Kokoda track vets hope next generation remembers horrors of 'pointless' war

There are just 21 surviving members of Alan Moore's battalion.

A World War II veteran who believes war is "pointless" and "never achieves anything" hopes the next generation of Australians are taught the horrors of the historic battle he fought 75 years ago on the Kokoda Track.

The Japanese landed in Papua New Guinea in 1942 and aimed to take the region and isolate Australia.

Despite being outnumbered, the Australians fought the Japanese in bloody jungle warfare for several months, and eventually drove them out of PNG, in what was turning point for the nation in World War II.

Alan Moore was in the 39th Infantry battalion during the campaign.
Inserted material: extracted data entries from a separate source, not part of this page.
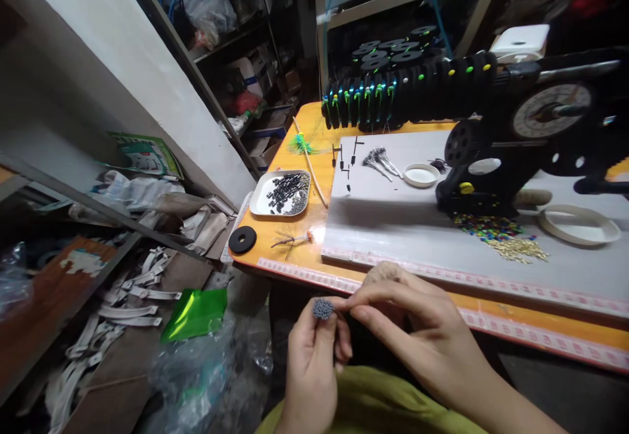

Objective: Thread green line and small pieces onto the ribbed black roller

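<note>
My left hand (310, 362) is closed around a bundle with a round head of small grey tips (323, 309), which shows above the thumb. Beside it, my right hand (425, 319) reaches in from the right with thumb and forefinger pinched close to the left fingertips. Whatever lies in that pinch is too small to make out. Both hands are in front of the table edge, above a green cloth (388, 398) over my lap.
A white tray (254, 204) of small black pieces and a black ring (242, 240) sit on the table's left corner. A black machine (472, 152) stands on a grey board (378, 227) with loose beads (491, 227) and silver-stemmed bundles (382, 162). Measuring tape (304, 273) runs along the edge.
</note>
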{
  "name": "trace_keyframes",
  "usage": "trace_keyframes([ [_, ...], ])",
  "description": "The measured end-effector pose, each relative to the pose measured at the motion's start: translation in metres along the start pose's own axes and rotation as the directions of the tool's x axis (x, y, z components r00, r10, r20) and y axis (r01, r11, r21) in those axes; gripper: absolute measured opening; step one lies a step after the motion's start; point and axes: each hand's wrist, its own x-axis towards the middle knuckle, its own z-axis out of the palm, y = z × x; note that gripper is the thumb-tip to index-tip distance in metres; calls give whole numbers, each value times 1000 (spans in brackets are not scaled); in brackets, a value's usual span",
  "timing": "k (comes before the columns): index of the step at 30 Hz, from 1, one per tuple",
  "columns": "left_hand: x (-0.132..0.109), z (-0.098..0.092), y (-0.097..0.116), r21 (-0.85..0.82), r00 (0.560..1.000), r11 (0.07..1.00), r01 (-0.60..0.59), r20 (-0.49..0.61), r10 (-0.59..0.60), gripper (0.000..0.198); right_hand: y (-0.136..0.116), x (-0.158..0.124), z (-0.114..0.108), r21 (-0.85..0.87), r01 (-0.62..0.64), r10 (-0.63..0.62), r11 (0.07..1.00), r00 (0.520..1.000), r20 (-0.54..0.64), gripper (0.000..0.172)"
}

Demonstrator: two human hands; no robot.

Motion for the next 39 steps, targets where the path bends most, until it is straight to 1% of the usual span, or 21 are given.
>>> trace_keyframes([
  [2,-2,4,-3,-67,999,998,10,-30,-13,30,2,-1,3,-38,5,-6,999,1000,-24,14],
  [5,-5,10,-4,-164,999,986,-14,-49,6,29,6,-3,6,-30,7,-9,1000,999,-51,13],
  [8,-7,13,-3,-163,998,986,-11,-56,2,31,7,-5,8,10,-5,5,1000,999,-40,11],
  [11,-9,15,-2,-127,998,992,-9,-69,0,31,4,-6,10,83,-74,73,994,997,12,13],
  [13,-10,17,-2,-149,997,989,9,-78,-21,30,3,-7,11,99,-88,87,991,996,17,14],
  [14,-10,18,-3,-179,996,984,21,-86,-37,31,3,-7,11,80,-66,67,995,998,0,13],
  [16,-11,20,-6,-243,992,970,24,-113,-53,30,3,-9,10,7,18,-17,1000,999,-42,11],
  [17,-11,20,-7,-271,991,963,-1,-130,-35,29,4,-10,10,-31,62,-64,998,996,-61,11],
  [19,-10,20,-9,-289,984,952,-104,-168,57,26,6,-13,7,-94,129,-137,987,987,-80,13],
  [21,-10,17,-10,-250,965,941,-227,-189,182,25,7,-17,3,-146,155,-166,977,984,-68,14],
  [23,-9,14,-11,-185,942,932,-313,-186,279,23,7,-19,0,-190,160,-167,969,986,-24,13],
  [25,-10,11,-12,-138,928,924,-356,-172,331,19,7,-21,-3,-216,162,-162,963,987,19,13],
  [28,-11,10,-14,-115,918,916,-384,-157,365,15,6,-21,-4,-230,169,-165,958,986,36,14],
  [32,-12,12,-14,-131,920,916,-379,-156,359,15,4,-21,-4,-220,169,-159,961,985,59,18],
  [35,-12,13,-14,-142,926,922,-359,-176,333,17,4,-21,-4,-205,160,-154,965,987,48,19],
  [39,-14,16,-16,-196,949,936,-291,-178,258,19,3,-20,-4,-137,144,-142,980,990,20,21],
])
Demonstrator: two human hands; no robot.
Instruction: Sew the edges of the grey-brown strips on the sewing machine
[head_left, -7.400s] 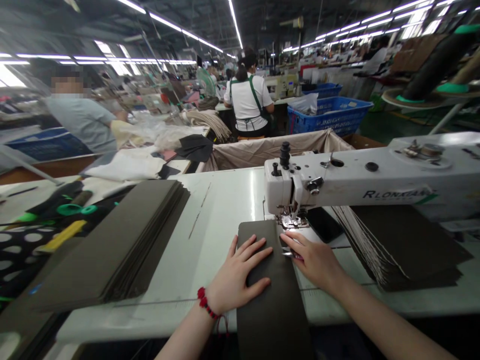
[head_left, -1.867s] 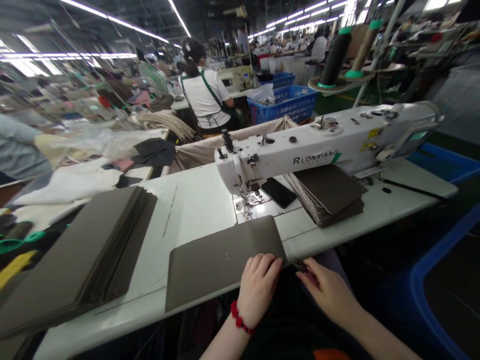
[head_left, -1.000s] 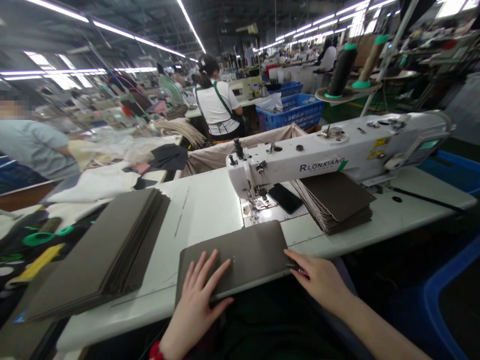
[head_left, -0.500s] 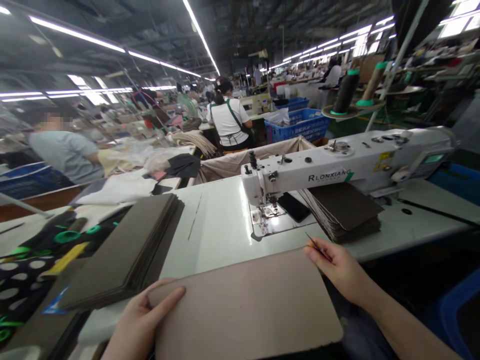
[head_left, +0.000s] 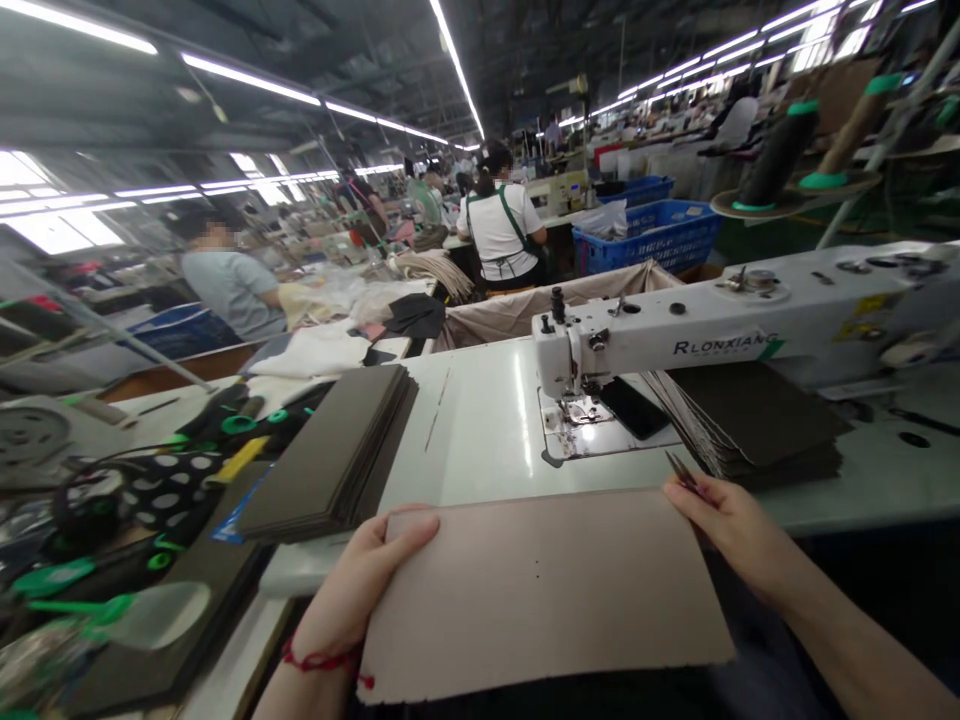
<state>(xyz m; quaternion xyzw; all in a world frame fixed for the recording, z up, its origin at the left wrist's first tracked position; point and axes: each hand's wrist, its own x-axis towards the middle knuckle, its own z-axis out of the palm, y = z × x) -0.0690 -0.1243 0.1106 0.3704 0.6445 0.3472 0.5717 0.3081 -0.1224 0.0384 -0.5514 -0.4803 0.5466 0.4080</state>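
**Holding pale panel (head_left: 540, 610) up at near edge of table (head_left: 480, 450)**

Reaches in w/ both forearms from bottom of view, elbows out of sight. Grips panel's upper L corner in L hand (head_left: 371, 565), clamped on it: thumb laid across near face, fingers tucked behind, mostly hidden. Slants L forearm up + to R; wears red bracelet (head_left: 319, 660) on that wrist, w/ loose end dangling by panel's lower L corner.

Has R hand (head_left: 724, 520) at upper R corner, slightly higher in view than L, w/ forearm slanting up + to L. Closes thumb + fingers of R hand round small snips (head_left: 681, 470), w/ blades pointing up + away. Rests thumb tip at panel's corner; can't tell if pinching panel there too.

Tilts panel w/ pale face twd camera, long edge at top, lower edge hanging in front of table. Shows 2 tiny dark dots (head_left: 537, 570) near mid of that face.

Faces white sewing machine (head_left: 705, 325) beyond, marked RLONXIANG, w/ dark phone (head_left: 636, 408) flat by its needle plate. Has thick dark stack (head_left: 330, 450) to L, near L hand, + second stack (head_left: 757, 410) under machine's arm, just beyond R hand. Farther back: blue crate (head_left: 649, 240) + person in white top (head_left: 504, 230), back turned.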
The detail the 96-year-old tells everyone is that war is terrible.

"I hope that none of my grandchildren are ever involved in warfare. War is pointless and it has never achieved anything, and it should be avoided at all costs," he said.

Arnold Forrester is worried the battle, and the hard-fought lessons they learnt from it, will be forgotten by Australia once the last veteran of the campaign dies.
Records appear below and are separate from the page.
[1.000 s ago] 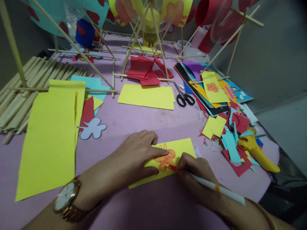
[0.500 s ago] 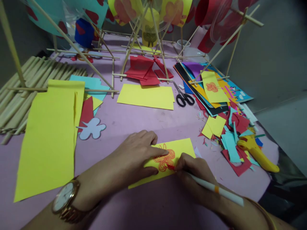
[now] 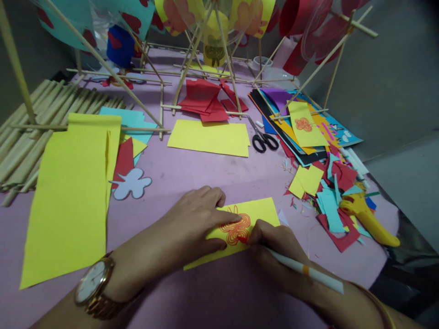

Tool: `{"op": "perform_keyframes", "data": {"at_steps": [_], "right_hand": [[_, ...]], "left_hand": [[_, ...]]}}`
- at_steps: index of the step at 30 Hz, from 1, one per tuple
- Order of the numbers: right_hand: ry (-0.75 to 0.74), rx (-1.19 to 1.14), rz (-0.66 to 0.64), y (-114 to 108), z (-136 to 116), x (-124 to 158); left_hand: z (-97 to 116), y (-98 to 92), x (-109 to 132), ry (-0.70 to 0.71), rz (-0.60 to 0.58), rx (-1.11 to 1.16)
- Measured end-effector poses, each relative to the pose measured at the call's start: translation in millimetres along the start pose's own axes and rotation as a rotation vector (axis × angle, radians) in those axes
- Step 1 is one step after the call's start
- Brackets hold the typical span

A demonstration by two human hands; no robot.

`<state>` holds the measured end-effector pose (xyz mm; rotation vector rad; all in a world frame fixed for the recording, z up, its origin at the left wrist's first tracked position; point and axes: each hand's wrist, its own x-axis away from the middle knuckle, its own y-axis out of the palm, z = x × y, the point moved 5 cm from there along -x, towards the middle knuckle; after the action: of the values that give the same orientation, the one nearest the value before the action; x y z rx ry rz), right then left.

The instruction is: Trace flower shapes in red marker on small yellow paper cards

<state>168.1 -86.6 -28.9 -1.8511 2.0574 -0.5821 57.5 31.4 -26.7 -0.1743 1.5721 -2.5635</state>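
A small yellow paper point(image 3: 265, 210) lies on the table in front of me, with a red-line butterfly drawing point(image 3: 244, 221) on it. My left hand point(image 3: 202, 221) rests on the paper's left part, fingers spread, the index fingertip on the drawing. In my right hand point(image 3: 274, 246) is a white marker pen point(image 3: 318, 278) with an orange band, gripped near its red tip. That tip touches the lower right wing of the drawing. My right fingers partly hide the paper's right side. A pale lilac butterfly cutout point(image 3: 132, 184) lies beyond my left arm.
Large yellow sheets point(image 3: 70, 201) and bundled wooden sticks point(image 3: 41, 123) lie at left. Black-handled scissors point(image 3: 265, 141), red paper pieces point(image 3: 202, 98) and a yellow strip point(image 3: 209, 138) lie ahead. At right are paper scraps point(image 3: 329, 208) and a yellow glue gun point(image 3: 370, 219). Stick frames point(image 3: 222, 50) stand behind.
My right hand has shifted slightly left with the marker pen, its tip moving a little along the lower wing. The left hand stays in place.
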Motion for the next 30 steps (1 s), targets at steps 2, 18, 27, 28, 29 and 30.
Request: {"op": "perform_keyframes", "data": {"at_steps": [2, 18, 27, 28, 29, 30], "right_hand": [[0.020, -0.019, -0.018, 0.1, 0.9, 1.2], [-0.001, -0.008, 0.045, -2.4, 5.9, 4.1], [0.016, 0.006, 0.016, -1.0, 7.6, 5.9], [0.013, 0.004, 0.010, -1.0, 6.8, 5.5], [0.008, 0.003, 0.006, -1.1, 5.8, 5.0], [-0.002, 0.002, 0.005, -1.4, 4.6, 4.3]], "left_hand": [[0.2, -0.3, 0.5, 0.002, -0.006, 0.001], [0.6, 0.0, -1.0, -0.001, -0.004, 0.001], [0.5, 0.0, -1.1, -0.001, 0.003, 0.000], [0.3, 0.1, -1.2, 0.001, 0.008, -0.002], [0.0, 0.2, -1.3, 0.003, 0.013, -0.007], [-0.2, 0.5, -1.4, 0.005, 0.016, -0.012]]}}
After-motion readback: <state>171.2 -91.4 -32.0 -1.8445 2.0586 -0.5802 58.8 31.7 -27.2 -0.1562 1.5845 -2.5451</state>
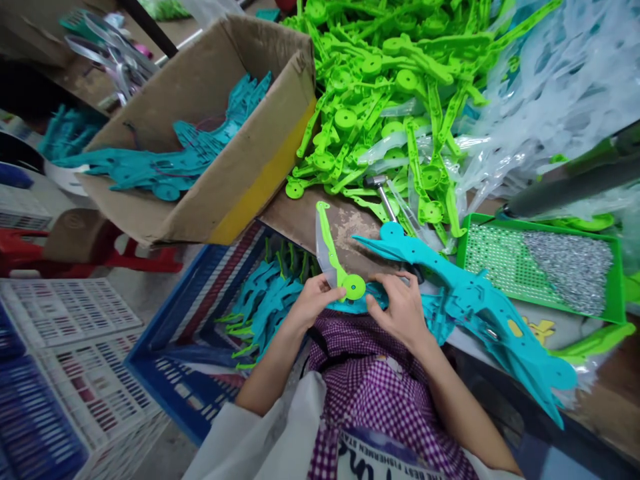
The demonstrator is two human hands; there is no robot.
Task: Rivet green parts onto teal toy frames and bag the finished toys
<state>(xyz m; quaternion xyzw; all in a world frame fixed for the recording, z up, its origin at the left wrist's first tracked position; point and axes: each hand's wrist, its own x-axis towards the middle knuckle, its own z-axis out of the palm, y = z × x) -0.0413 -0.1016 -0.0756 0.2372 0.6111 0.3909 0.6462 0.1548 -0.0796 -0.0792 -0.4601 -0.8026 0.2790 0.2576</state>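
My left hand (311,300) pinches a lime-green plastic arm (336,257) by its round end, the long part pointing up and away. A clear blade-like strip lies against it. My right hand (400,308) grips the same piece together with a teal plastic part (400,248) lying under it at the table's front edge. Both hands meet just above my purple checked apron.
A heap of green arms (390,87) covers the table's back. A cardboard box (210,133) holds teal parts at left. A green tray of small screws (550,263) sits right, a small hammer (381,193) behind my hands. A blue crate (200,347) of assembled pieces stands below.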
"The Great War is more prominent than the Australian war," said who .

"People, they just don't know about it, or don't want to know about it. I think it'll just fade away."
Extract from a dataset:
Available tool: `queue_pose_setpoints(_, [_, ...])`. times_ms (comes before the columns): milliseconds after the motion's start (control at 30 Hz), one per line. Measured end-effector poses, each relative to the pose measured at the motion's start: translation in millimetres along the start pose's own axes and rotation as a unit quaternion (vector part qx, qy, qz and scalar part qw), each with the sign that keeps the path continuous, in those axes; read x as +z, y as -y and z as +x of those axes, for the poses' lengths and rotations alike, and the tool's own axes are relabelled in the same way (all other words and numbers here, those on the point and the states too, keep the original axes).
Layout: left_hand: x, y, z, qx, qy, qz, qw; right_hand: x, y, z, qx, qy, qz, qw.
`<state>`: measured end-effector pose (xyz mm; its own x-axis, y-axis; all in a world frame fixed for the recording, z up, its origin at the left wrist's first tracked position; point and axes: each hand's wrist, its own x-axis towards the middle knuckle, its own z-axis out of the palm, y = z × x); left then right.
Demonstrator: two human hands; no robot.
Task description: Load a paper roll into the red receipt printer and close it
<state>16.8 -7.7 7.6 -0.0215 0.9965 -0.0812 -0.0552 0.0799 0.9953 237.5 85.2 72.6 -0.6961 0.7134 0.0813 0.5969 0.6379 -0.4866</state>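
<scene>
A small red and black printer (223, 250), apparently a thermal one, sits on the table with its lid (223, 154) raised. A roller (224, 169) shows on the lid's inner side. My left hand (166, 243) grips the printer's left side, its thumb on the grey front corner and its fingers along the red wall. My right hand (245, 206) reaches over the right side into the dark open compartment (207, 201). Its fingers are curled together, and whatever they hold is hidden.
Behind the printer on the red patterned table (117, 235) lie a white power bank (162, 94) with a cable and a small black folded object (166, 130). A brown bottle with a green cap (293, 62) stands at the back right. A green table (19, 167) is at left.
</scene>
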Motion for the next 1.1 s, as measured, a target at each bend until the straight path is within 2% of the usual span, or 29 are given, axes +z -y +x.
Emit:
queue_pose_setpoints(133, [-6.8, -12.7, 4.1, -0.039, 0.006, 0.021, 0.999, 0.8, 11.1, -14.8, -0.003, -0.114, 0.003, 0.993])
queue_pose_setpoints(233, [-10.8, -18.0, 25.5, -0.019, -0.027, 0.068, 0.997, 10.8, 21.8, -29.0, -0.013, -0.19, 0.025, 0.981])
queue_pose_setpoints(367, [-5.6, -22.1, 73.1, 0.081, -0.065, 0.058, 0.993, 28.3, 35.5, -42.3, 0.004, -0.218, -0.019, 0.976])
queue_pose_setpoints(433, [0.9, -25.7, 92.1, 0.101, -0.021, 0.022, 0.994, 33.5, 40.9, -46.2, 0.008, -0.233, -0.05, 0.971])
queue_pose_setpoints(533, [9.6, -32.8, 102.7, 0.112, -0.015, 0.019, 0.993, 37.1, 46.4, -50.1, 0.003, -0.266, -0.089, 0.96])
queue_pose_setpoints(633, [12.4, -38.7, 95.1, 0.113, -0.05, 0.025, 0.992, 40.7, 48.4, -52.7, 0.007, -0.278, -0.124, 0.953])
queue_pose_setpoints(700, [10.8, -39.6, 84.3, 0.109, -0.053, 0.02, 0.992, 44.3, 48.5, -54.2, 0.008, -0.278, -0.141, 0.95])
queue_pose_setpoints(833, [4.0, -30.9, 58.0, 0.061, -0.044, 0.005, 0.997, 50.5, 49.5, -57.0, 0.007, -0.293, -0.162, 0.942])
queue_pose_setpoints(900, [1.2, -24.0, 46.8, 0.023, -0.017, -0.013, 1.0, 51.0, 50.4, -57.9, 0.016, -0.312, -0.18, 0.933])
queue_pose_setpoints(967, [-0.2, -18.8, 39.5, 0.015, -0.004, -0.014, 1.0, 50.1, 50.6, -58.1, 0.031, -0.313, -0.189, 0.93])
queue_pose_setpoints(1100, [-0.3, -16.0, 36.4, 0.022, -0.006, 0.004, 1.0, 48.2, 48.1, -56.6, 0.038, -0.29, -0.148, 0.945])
Mr Moore remembered Japan as a brutal enemy that swept through Asia, defeating all before it.

"The Japanese were highly trained. They had done a lot of jungle warfare. They were aggressive and ruthless and they seemed to take great delight in torturing captives," he said.

"We had old fashioned first world war weapons, we didn't have any modern machine guns, we didn't have anything.

"We hadn't been issued with properly clothing. It rained every night, we didn't have cover. That was when we started suffering tropical disease casualties.

"And I believe, over the whole campaign there were more disease casualties than battle casualties."

600 Australians killed on Kokoda track

Arnold Forrester, who was born in Victoria but now lives in Queensland, also said younger Australians would be shocked to know how poorly prepared soldiers were.

"I remember there were more blokes shot by our own than there was by the enemy," he said.

"It was a historic time. The Kokoda track did happen, more than 600 Australians died there, 350 were wounded."

An unknown number of locals who fought with Australia against the Japanese also died, and to mark the 75th year since the battle, services are being held across the nation and in PNG.

This weekend a service is being held at the Shrine of Remembrance in Melbourne.

But Mr Moore said unlike Gallipoli, Kokoda services seem to be reliant on a survivor being there.

"Of our battalion, there are just 21 left, all of us well into our 90s," he said.

"When all the veterans have died off… over the years it will die off. The details of it."

But while Mr Forrester fears the story will "fade away", he hopes future generations will remember.

"I'd like to see it commemorated every year keep it going, it should do. It was a very important occasion," he said.